● YOUR OBJECTIVE: Reproduce exactly the lines of this material that begin at the line with "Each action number" and end at the line with "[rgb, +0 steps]", both included. Omit the pictures and everything else.

● RECORDS:
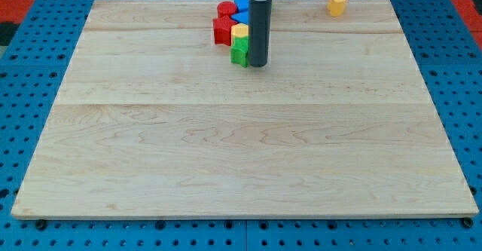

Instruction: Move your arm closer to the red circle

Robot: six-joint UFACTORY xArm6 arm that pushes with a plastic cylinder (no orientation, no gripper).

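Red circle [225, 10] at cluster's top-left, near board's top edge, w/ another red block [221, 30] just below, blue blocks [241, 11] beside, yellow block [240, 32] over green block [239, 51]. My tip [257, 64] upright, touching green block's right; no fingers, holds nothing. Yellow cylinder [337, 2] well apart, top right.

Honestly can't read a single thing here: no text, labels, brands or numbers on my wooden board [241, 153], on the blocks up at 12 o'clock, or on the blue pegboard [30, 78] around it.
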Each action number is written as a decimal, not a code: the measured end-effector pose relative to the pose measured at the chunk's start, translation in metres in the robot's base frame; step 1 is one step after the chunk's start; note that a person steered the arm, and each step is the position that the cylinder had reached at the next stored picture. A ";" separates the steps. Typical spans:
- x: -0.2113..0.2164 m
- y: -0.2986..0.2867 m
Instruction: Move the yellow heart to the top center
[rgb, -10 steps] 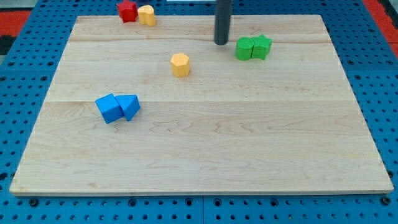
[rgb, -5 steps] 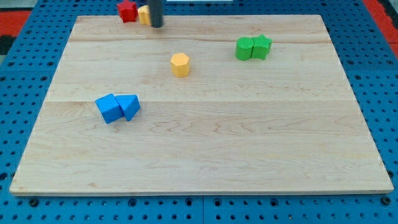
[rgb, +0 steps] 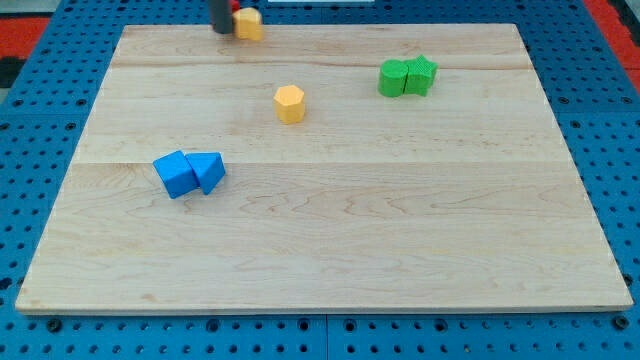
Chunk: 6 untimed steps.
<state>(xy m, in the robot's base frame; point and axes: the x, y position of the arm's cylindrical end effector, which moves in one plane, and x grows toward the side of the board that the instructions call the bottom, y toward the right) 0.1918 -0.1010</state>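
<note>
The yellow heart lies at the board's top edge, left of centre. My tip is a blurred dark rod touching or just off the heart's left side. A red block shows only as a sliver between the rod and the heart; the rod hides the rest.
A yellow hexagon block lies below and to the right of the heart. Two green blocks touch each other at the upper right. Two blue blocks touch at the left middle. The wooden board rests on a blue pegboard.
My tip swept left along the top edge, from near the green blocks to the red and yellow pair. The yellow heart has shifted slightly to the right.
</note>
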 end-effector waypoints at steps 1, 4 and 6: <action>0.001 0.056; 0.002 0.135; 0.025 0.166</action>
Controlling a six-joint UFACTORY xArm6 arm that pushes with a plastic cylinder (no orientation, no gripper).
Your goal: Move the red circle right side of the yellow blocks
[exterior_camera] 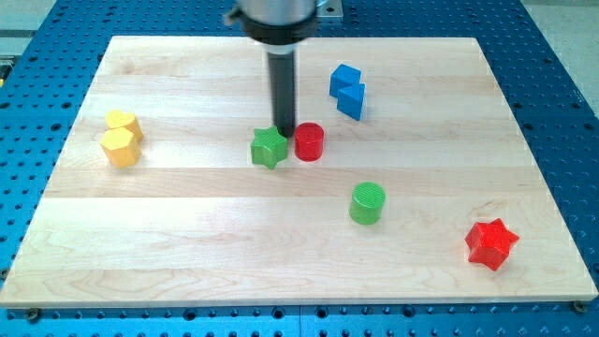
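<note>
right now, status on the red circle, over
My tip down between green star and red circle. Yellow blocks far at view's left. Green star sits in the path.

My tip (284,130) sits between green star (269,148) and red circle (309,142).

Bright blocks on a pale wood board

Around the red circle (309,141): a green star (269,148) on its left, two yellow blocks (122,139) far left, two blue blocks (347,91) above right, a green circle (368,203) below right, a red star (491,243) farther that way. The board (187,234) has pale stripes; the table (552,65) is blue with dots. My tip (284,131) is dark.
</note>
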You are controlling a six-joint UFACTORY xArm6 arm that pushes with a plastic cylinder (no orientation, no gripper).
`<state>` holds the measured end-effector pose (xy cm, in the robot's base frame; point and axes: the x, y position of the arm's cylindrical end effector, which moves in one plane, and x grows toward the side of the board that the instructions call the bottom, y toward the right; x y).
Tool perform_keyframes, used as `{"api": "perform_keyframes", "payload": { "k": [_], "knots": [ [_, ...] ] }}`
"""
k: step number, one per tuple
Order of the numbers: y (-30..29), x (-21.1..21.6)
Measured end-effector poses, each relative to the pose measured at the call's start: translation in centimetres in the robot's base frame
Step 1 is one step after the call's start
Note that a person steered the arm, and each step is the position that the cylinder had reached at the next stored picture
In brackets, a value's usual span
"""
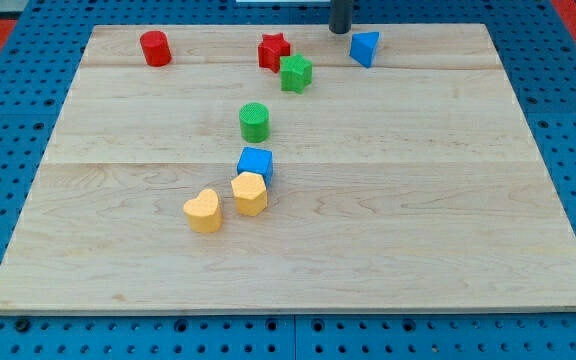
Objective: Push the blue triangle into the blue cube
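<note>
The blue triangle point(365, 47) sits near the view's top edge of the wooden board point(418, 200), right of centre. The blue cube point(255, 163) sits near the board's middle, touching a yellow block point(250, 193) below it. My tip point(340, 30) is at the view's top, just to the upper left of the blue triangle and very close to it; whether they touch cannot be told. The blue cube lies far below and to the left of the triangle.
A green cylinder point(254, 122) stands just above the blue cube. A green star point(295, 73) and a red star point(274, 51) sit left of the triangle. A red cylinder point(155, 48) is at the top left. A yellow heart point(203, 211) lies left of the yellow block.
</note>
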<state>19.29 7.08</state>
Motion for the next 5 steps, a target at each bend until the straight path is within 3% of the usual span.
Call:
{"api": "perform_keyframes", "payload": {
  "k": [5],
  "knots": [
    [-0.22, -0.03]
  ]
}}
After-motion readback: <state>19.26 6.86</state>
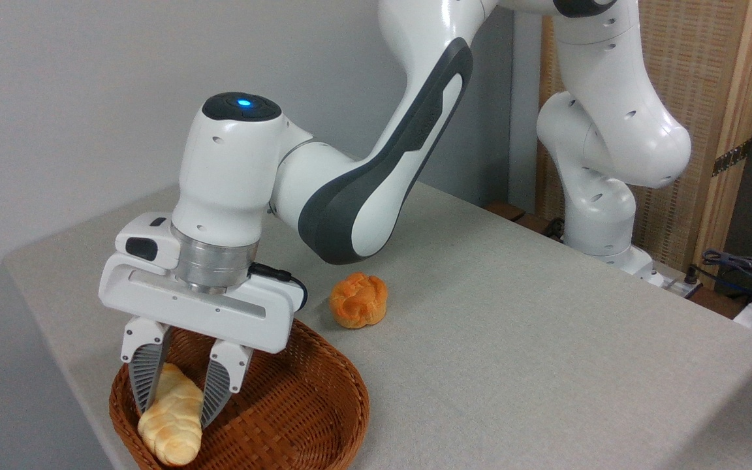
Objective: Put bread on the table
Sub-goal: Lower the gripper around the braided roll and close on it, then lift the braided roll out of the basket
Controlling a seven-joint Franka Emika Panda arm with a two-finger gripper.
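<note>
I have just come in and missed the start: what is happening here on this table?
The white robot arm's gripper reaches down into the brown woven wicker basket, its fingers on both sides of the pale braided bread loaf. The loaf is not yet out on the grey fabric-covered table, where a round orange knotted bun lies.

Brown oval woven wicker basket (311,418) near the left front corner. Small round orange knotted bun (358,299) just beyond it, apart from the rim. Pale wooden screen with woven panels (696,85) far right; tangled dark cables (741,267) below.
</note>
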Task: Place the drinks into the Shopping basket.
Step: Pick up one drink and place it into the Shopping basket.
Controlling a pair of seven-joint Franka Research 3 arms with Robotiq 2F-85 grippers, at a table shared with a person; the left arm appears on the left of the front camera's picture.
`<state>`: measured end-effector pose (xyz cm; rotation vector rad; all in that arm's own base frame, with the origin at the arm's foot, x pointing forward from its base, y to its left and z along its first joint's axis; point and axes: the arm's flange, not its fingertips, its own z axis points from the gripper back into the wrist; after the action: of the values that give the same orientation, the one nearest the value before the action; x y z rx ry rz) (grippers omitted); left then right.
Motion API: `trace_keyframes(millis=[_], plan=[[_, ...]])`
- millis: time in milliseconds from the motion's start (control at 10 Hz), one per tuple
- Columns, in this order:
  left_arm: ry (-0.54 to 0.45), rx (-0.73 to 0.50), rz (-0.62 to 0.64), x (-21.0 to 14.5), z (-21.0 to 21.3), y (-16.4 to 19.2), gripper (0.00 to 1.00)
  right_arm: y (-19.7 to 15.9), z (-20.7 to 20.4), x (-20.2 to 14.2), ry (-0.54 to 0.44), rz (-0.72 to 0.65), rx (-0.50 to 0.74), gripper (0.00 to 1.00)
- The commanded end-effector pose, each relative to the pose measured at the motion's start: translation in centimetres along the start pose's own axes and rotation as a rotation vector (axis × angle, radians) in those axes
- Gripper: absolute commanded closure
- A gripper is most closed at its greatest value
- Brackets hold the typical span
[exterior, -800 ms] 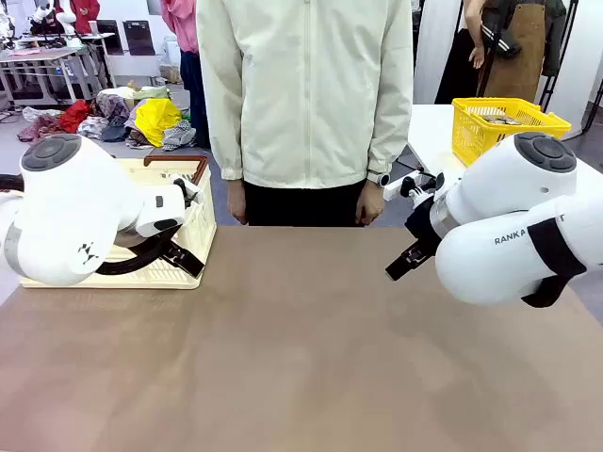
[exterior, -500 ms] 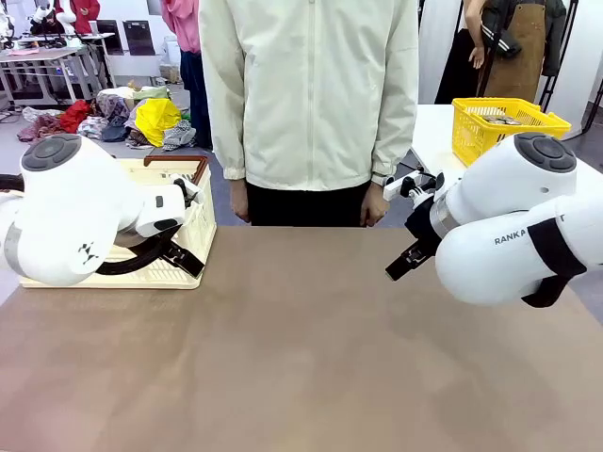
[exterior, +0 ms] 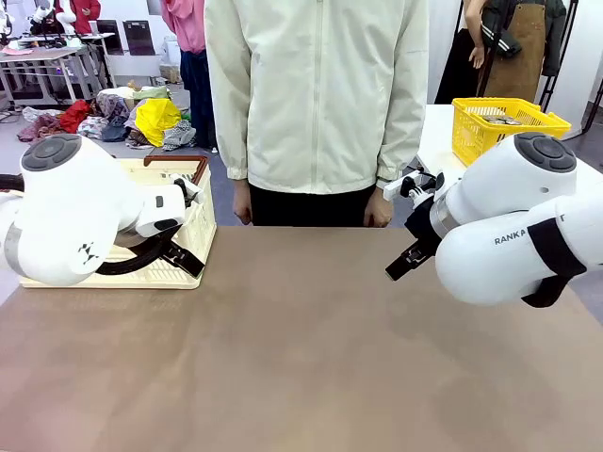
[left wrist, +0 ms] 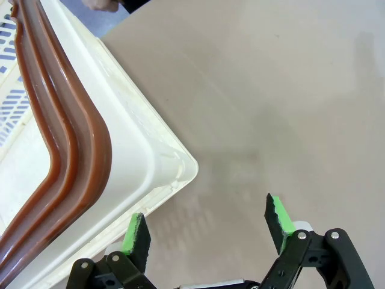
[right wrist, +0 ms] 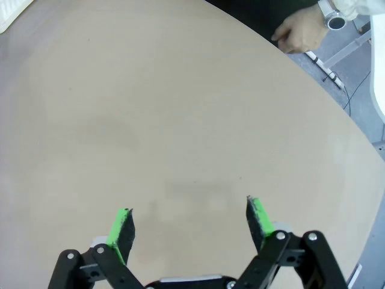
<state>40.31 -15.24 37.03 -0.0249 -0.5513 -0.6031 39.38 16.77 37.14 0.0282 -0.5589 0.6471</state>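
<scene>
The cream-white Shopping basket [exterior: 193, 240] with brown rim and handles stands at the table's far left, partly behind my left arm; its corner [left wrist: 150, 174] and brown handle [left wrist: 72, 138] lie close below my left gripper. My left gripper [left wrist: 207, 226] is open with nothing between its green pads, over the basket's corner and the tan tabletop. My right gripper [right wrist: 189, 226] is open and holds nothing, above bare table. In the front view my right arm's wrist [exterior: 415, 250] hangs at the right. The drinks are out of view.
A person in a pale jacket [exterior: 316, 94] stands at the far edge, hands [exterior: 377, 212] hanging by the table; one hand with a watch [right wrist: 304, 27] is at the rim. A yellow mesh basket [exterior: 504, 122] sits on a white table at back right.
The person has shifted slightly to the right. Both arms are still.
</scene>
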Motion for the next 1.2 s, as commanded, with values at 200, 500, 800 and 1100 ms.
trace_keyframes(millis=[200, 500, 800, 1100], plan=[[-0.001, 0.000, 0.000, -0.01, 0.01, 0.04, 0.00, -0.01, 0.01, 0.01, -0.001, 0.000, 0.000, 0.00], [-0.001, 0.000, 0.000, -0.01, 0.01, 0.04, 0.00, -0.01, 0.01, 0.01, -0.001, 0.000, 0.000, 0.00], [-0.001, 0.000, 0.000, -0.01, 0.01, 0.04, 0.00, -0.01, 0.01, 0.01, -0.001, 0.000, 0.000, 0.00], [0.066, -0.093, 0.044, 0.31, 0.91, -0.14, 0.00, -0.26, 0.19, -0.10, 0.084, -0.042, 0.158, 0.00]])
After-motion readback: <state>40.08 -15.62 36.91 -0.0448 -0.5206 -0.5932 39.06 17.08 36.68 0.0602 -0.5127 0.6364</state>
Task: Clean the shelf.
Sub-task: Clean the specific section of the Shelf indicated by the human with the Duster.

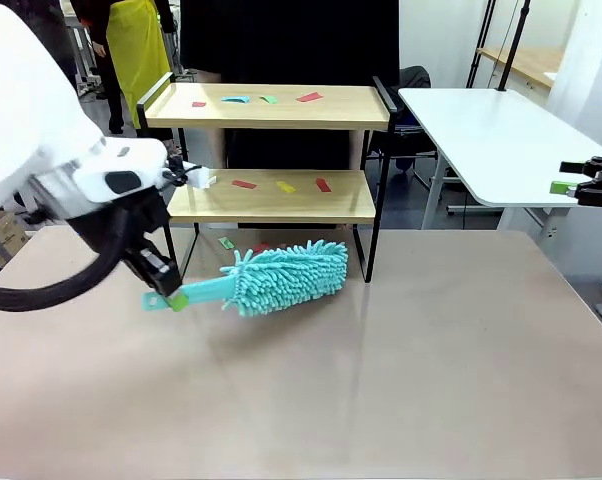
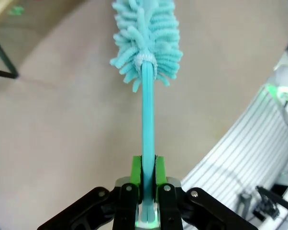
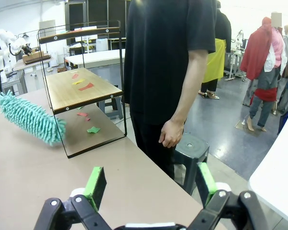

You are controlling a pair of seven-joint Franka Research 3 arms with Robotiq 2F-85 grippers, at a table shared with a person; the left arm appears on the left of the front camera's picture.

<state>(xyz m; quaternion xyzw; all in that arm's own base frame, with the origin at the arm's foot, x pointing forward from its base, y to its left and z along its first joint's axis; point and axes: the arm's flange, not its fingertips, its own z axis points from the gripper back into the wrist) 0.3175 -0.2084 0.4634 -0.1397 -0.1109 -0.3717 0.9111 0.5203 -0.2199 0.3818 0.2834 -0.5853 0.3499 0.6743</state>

● REPLY:
Each action number is written as a decimal, not a code: the measured end-effector pose relative to the pose measured at the chunk's start, translation in metres in the robot's base frame; step 1 is one step after the chunk's start; note that a person steered the arm, and each step is the position that the cylinder had reached at the next stored picture. A ";" separates the steps. Typical spans:
- x: -0.2113..0.2164 m
- y: -0.2986..0.2867 m
Instruction: Move the yellow heart to the top center
[rgb, -10 steps] 
[rgb, -5 steps] 
[rgb, +0 steps] 

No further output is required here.